Oh Great, Millennials Are Killing Divorce Rates Now

Photo credit: Gotham - Getty Images
Photo credit: Gotham - Getty Images

From Esquire

Millennials are better than Baby Boomers at staying married. This ought to even the score after all that crap Millennials got about saving money to buy avocado toast instead of houses, or whatever.

Divorce is becoming less common in the United States. New analysis by University of Maryland sociology professor Philip Cohen, who studied divorce rates among women between 2008 and 2016, shows that the overall rate of divorce has decreased by 18 percent in that time. And we can't simply credit the massive Baby Boomer generation for getting old and less inclined to divorce. When Cohen controlled for factors like age, the divorce rate still showed a decline of 8 percent, indicating there's more to the decline than one generation simply ageing out.

The big takeaway is this: Today's young women are more likely to stay married than Boomer women, largely because they are entering marriages much differently. Today's women have higher levels of education. They're less likely to be under the age of 25, or have children from previous marriages. And all of these factors all lead to longer marriages.

"It seems likely these women, who will reach longer marital durations, and who are less likely to be divorced and therefore remarried later in life, will have lower divorce rates than today’s older women," Cohen writes in his paper, which will be submitted to the 2019 Population Association of America meeting and has not been peer-reviewed.

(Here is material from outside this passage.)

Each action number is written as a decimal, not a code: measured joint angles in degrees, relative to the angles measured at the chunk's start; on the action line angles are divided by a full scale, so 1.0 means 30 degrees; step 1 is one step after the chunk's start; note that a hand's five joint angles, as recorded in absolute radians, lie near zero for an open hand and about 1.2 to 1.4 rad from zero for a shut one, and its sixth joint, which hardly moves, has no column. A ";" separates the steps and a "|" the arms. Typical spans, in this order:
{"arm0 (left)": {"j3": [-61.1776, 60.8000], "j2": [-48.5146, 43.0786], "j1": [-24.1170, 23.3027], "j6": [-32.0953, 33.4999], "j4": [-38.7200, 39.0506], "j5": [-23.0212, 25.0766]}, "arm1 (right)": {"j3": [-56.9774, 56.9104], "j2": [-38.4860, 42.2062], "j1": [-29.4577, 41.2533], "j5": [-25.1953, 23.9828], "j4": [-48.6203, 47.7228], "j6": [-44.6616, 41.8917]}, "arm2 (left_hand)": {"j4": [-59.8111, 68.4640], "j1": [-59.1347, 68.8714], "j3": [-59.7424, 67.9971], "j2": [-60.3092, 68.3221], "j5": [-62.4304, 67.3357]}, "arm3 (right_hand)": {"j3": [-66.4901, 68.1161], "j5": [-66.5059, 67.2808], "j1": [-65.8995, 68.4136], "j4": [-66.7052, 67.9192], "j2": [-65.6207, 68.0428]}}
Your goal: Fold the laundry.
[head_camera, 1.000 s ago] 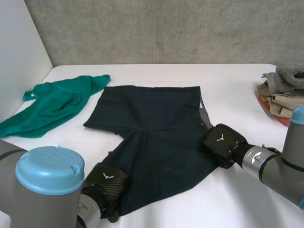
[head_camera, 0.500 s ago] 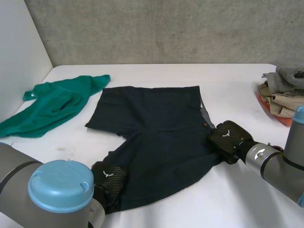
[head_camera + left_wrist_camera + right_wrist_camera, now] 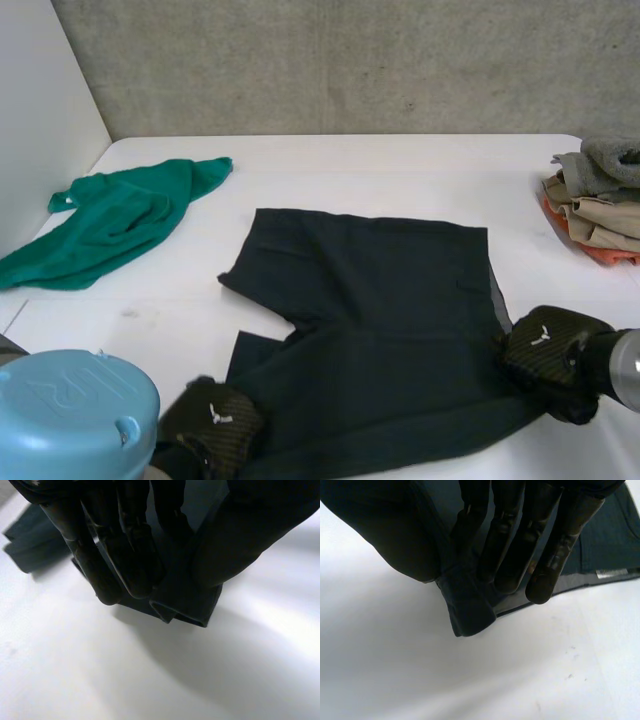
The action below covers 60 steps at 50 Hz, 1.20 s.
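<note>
Dark navy shorts [image 3: 380,310] lie spread across the middle of the white table [image 3: 400,170]. My left hand [image 3: 212,428] pinches the near left leg hem; in its wrist view the fingers [image 3: 125,545] and thumb clamp a fold of the shorts [image 3: 182,602]. My right hand [image 3: 548,348] grips the near right waistband corner; in the right wrist view its fingers [image 3: 520,545] and thumb squeeze a bunched corner of the shorts [image 3: 467,605] just above the table.
A green garment [image 3: 110,220] lies crumpled at the far left of the table. A pile of folded grey, beige and orange clothes [image 3: 595,200] sits at the right edge. A grey wall stands behind the table.
Both hands closed on the shorts and dragged them toward me and to the right. The shorts now lie farther from the green garment.
</note>
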 measured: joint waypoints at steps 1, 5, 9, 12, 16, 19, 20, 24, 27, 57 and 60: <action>0.0029 0.0024 -0.0145 -0.0010 -0.0314 0.0117 | 0.0100 -0.0231 -0.0177 -0.0028 0.0443 -0.0440 | 0.0000 0.0000 0.0026 0.0003 0.0000 | 0.0000 0.0003 0.0000 0.0009 0.0000; 0.0411 -0.0033 -0.0271 0.0026 -0.0680 0.0461 | 0.0192 -0.0481 -0.0539 -0.0265 0.0557 -0.0725 | 0.0003 0.0000 0.0082 0.0018 0.0000 | 0.0000 0.0003 0.0000 0.0035 0.0000; 0.1588 -0.0645 0.0796 0.0299 0.1016 0.0515 | -0.0608 0.0667 -0.0385 -0.0341 -0.1232 0.0684 | 0.0005 0.0000 0.0084 0.0020 0.0113 | 0.0002 0.0000 0.0459 0.0035 0.0002; 0.2564 -0.1301 0.1641 0.0616 0.2336 0.0502 | -0.1555 0.1638 -0.0032 -0.0254 -0.2545 0.1926 | 0.0005 0.0000 0.0084 0.0020 0.0113 | 0.0000 0.0003 0.0490 0.0035 0.0002; 0.4699 -0.2857 0.3065 0.1650 0.4883 0.0467 | -0.3513 0.3243 0.0824 0.0056 -0.4778 0.4272 | 0.0008 0.0000 0.0090 0.0020 0.0116 | 0.0000 0.0087 0.0613 0.0035 0.0000; 0.6753 -0.4452 0.3874 0.2870 0.7082 0.0453 | -0.5471 0.4811 0.1683 0.0599 -0.7012 0.5981 | 0.0011 0.0000 0.0098 0.0023 0.0116 | 0.0000 0.0258 0.0613 0.0035 0.0000; 0.6753 -0.4452 0.3874 0.2870 0.7082 0.0453 | -0.5471 0.4811 0.1683 0.0599 -0.7012 0.5981 | 0.0011 0.0000 0.0098 0.0023 0.0116 | 0.0000 0.0258 0.0613 0.0035 0.0000; 0.9899 -0.7352 0.4724 0.4871 1.0273 0.0422 | -0.7539 0.6783 0.2645 0.1609 -1.0055 0.6753 | 0.0011 0.0000 0.0102 0.0034 0.0116 | 0.0000 0.0284 0.0613 0.0037 0.0000; 1.2152 -0.9629 0.5297 0.6132 1.2253 0.0440 | -0.8908 0.8436 0.3258 0.2659 -1.2912 0.6802 | 0.0011 0.0000 0.0104 0.0035 0.0117 | 0.0000 0.0284 0.0613 0.0037 -0.0002; 1.3846 -1.2609 0.5978 0.4471 1.7898 0.1974 | -1.0835 1.0035 0.4260 0.4881 -1.6870 0.8250 | -1.8970 -1.8006 -1.8561 -1.8877 -1.8157 | -1.8555 -1.7566 -1.4074 -1.8175 -1.8253; 1.1641 -1.0689 0.5953 0.3568 1.7583 0.1981 | -0.9572 0.8043 0.3568 0.2967 -1.4149 0.9575 | -1.8970 -1.8006 -1.8561 -1.8879 -1.8157 | -1.8555 -1.7566 -1.4074 -1.8175 -1.8253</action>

The bad news is that marriage is getting exclusive. “Marriage is more and more an achievement of status, rather than something that people do regardless of how they’re doing," Cohen said. That means poorer, less educated Americans are choosing to remain unmarried.

The good news, however, is that divorce rates could fall even further thanks to young people. "The characteristics of young married couples today signal a sustained decline [in divorce rates] in the coming years," Susan Brown, a sociology professor at Bowling Green State University, told Bloomberg after seeing Cohen’s results.